Task requirements: Write out all the entries below without any change.

Given entries:
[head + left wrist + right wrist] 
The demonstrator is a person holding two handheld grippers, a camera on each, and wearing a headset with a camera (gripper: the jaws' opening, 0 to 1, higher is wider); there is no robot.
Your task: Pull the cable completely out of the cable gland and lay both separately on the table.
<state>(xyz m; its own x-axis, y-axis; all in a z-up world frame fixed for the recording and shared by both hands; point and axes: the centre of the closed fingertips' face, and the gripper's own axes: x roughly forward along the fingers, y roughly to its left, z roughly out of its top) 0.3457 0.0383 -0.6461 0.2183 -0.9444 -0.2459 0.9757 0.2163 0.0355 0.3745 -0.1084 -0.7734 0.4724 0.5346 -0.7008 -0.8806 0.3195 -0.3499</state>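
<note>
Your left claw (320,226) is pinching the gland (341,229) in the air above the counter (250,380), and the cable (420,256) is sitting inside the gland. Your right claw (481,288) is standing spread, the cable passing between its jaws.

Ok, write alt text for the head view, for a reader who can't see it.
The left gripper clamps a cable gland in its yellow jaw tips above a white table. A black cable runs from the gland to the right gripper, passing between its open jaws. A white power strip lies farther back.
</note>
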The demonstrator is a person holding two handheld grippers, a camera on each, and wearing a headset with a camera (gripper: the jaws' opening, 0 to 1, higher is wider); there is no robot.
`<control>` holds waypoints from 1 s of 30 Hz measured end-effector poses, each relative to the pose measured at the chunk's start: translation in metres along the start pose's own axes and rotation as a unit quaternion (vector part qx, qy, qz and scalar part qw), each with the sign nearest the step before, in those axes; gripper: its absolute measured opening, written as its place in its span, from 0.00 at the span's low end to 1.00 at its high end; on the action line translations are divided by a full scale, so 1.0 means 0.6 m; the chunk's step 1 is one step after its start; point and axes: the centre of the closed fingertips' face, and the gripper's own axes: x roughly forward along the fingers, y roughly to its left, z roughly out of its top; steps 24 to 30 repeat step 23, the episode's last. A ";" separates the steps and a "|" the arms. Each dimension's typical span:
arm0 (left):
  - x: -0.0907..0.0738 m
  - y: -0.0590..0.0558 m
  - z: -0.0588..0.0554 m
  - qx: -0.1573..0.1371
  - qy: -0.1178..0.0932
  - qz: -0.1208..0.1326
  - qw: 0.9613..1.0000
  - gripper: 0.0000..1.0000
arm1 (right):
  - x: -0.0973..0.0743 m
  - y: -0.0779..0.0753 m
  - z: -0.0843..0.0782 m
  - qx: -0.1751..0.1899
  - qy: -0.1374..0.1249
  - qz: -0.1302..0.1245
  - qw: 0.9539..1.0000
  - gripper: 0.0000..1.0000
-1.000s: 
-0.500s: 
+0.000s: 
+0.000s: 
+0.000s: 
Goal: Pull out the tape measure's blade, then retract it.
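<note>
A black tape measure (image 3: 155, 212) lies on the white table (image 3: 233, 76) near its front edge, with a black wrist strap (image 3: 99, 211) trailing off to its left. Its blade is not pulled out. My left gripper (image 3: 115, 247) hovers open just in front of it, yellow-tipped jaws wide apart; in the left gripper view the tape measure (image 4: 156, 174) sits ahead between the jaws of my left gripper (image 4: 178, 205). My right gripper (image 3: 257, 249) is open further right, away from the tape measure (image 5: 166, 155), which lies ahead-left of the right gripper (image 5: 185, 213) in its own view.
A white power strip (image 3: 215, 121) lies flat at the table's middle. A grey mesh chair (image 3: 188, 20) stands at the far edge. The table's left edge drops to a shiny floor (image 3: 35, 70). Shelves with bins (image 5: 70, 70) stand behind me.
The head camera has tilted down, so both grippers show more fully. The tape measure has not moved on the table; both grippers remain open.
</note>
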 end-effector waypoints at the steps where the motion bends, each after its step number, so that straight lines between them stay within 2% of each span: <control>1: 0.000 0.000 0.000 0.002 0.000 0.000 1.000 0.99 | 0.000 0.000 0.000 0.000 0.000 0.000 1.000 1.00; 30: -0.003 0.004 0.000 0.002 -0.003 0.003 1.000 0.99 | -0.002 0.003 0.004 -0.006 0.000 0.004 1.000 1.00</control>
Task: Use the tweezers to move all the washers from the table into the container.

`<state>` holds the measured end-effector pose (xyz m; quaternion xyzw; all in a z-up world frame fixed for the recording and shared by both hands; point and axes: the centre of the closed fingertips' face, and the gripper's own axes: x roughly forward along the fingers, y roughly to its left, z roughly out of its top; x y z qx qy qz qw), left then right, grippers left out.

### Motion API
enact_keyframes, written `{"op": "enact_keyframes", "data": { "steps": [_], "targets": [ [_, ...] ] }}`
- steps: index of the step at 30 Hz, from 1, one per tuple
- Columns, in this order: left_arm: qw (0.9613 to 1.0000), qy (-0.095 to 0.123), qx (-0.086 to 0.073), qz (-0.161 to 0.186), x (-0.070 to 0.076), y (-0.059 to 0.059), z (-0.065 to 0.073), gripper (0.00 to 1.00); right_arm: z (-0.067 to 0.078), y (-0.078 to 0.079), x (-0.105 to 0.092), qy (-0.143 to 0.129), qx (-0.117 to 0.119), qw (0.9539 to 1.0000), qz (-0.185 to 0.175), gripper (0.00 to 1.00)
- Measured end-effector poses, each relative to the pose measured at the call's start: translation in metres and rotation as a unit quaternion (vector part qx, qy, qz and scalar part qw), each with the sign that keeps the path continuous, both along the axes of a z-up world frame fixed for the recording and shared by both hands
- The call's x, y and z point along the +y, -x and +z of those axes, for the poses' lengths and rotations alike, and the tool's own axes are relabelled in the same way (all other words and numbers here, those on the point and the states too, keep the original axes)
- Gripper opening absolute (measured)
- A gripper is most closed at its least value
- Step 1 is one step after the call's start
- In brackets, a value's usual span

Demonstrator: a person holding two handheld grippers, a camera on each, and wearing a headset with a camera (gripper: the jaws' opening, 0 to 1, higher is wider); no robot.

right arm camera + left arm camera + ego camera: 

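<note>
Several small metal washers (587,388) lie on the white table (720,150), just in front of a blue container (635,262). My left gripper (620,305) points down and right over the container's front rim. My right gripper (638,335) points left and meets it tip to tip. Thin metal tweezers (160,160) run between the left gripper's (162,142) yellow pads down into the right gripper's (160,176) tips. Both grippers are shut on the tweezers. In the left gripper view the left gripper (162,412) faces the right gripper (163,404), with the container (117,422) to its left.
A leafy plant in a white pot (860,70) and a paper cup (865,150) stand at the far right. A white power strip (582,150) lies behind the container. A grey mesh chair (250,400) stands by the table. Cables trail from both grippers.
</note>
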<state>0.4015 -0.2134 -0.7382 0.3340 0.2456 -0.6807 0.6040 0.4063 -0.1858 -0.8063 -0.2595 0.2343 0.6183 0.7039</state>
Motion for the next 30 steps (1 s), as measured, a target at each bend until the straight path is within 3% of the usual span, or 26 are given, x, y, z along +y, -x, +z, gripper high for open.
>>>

Response to the task:
[head + left wrist + right wrist] 
The demonstrator is a person holding two handheld grippers, a camera on each, and wearing a headset with a camera (gripper: the jaws' opening, 0 to 1, higher is wider); there is no robot.
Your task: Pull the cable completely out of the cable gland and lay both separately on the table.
<state>(xyz m; its own x-axis, y-axis; all in a z-up world frame fixed for the recording and shared by both hands; point and axes: the centre of the closed fingertips' face, and the gripper's own axes: x roughly forward along the fingers, y roughly to its left, z roughly out of its top) 0.3457 0.0383 -0.6461 0.2183 -0.9444 -0.2459 0.9757 0.2163 0.0355 0.3745 -0.1084 -0.7734 0.4724 0.5346 -0.7008 -0.8806 0.3195 -0.3499</state>
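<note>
Your left claw (320,226) is pinching the gland (341,229) in the air above the counter (250,380), and the cable (420,256) is sitting inside the gland. Your right claw (481,288) is standing spread, the cable passing between its jaws.

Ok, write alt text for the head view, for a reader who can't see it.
The left gripper clamps a cable gland in its yellow jaw tips above a white table. A black cable runs from the gland to the right gripper, passing between its open jaws. A white power strip lies farther back.
</note>
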The demonstrator is a person holding two handheld grippers, a camera on each, and wearing a headset with a camera (gripper: the jaws' opening, 0 to 1, higher is wider); there is no robot.
`<control>` holds waypoints from 1 s of 30 Hz measured end-effector poses, each relative to the pose measured at the chunk's start: translation in metres along the start pose's own axes and rotation as a unit quaternion (vector part qx, qy, qz and scalar part qw), each with the sign nearest the step before, in those axes; gripper: its absolute measured opening, written as its place in its span, from 0.00 at the span's low end to 1.00 at its high end; on the action line translations are divided by a full scale, so 1.0 means 0.6 m; the chunk's step 1 is one step after its start; point and axes: the centre of the closed fingertips' face, and the gripper's own axes: x roughly forward along the fingers, y roughly to its left, z roughly out of its top; steps 24 to 30 repeat step 23, the episode's last. A ";" separates the steps and a "|" the arms. Each dimension's typical span:
arm0 (left):
  - x: -0.0907..0.0738 m
  - y: -0.0590..0.0558 m
  - z: -0.0588..0.0554 m
  - qx: -0.1573..0.1371
  - qy: -0.1178..0.0932
  - qz: -0.1208..0.1326
  - qw: 0.9613..1.0000
  - gripper: 0.0000..1.0000
arm1 (right):
  - x: -0.0973..0.0743 m
  - y: -0.0779..0.0753 m
  - z: -0.0843..0.0782 m
  - qx: -0.1751..0.1899
  - qy: -0.1374..0.1249
  - qz: -0.1302..0.1245
  - qw: 0.9539..1.0000
  - gripper: 0.0000..1.0000
-1.000s: 
-0.500s: 
+0.000s: 
+0.000s: 
+0.000s: 
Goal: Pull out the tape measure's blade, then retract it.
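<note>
A black tape measure (image 3: 155, 212) lies on the white table (image 3: 233, 76) near its front edge, with a black wrist strap (image 3: 99, 211) trailing off to its left. Its blade is not pulled out. My left gripper (image 3: 115, 247) hovers open just in front of it, yellow-tipped jaws wide apart; in the left gripper view the tape measure (image 4: 156, 174) sits ahead between the jaws of my left gripper (image 4: 178, 205). My right gripper (image 3: 257, 249) is open further right, away from the tape measure (image 5: 166, 155), which lies ahead-left of the right gripper (image 5: 185, 213) in its own view.
A white power strip (image 3: 215, 121) lies flat at the table's middle. A grey mesh chair (image 3: 188, 20) stands at the far edge. The table's left edge drops to a shiny floor (image 3: 35, 70). Shelves with bins (image 5: 70, 70) stand behind me.
The head camera has tilted down, so both grippers show more fully. The tape measure has not moved on the table; both grippers remain open.
</note>
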 end-effector waypoints at the steps where the motion bends, each after its step number, so that straight lines between them stay within 2% of each span: <control>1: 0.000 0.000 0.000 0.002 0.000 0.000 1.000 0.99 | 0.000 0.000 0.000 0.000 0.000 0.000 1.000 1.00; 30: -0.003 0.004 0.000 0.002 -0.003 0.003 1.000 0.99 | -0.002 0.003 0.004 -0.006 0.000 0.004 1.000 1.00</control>
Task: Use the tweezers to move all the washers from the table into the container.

`<state>` holds the measured end-effector pose (xyz m; quaternion xyzw; all in a z-up world frame fixed for the recording and shared by both hands; point and axes: the centre of the closed fingertips' face, and the gripper's own axes: x roughly forward along the fingers, y roughly to its left, z roughly out of its top; x y z qx qy qz qw), left then right, grippers left out.

### Motion API
enact_keyframes, written `{"op": "enact_keyframes", "data": { "steps": [_], "targets": [ [_, ...] ] }}`
- steps: index of the step at 30 Hz, from 1, one per tuple
- Columns, in this order: left_arm: qw (0.9613 to 1.0000), qy (-0.095 to 0.123), qx (-0.086 to 0.073), qz (-0.161 to 0.186), x (-0.070 to 0.076), y (-0.059 to 0.059), z (-0.065 to 0.073), gripper (0.00 to 1.00); right_arm: z (-0.067 to 0.078), y (-0.078 to 0.079), x (-0.105 to 0.092), qy (-0.143 to 0.129), qx (-0.117 to 0.119), qw (0.9539 to 1.0000), qz (-0.185 to 0.175), gripper (0.00 to 1.00)
- Measured end-effector poses, each relative to the pose measured at the call's start: translation in metres and rotation as a unit quaternion (vector part qx, qy, qz and scalar part qw), each with the sign that keeps the path continuous, both along the axes of a z-up world frame fixed for the recording and shared by both hands
- The call's x, y and z point along the +y, -x and +z of those axes, for the poses' lengths and rotations alike, and the tool's own axes are relabelled in the same way (all other words and numbers here, those on the point and the states too, keep the original axes)
- Gripper opening absolute (measured)
- A gripper is most closed at its least value
- Step 1 is one step after the call's start
- In brackets, a value's usual span

Demonstrator: a person holding two handheld grippers, a camera on each, and wearing a headset with a camera (gripper: the jaws' opening, 0 to 1, higher is wider); no robot.

right arm camera + left arm camera + ego camera: 

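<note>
Several small metal washers (587,388) lie on the white table (720,150), just in front of a blue container (635,262). My left gripper (620,305) points down and right over the container's front rim. My right gripper (638,335) points left and meets it tip to tip. Thin metal tweezers (160,160) run between the left gripper's (162,142) yellow pads down into the right gripper's (160,176) tips. Both grippers are shut on the tweezers. In the left gripper view the left gripper (162,412) faces the right gripper (163,404), with the container (117,422) to its left.
A leafy plant in a white pot (860,70) and a paper cup (865,150) stand at the far right. A white power strip (582,150) lies behind the container. A grey mesh chair (250,400) stands by the table. Cables trail from both grippers.
</note>
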<state>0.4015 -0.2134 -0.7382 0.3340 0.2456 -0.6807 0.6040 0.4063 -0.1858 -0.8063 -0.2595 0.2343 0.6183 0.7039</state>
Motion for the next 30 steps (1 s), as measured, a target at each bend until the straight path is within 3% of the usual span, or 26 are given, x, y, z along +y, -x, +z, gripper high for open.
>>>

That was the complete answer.